Exercise requirements: Give all the lines below again, exactly, with no pictures.

Dataset content:
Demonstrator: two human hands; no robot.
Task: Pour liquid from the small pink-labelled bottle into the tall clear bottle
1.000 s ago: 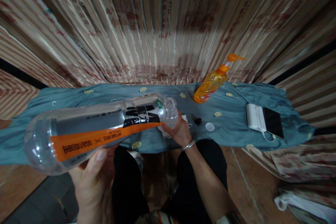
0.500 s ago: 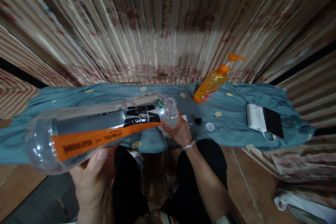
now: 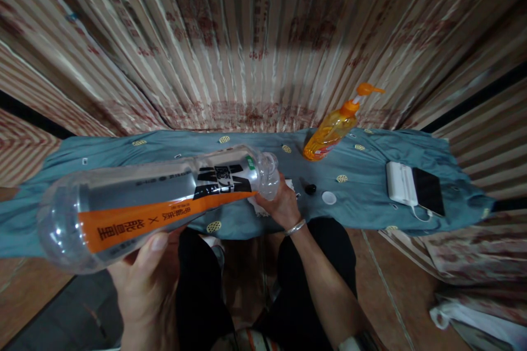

Answer section:
Demonstrator: two human hands; no robot.
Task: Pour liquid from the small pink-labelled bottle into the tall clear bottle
1.000 s ago: 
0.500 s ago: 
now: 

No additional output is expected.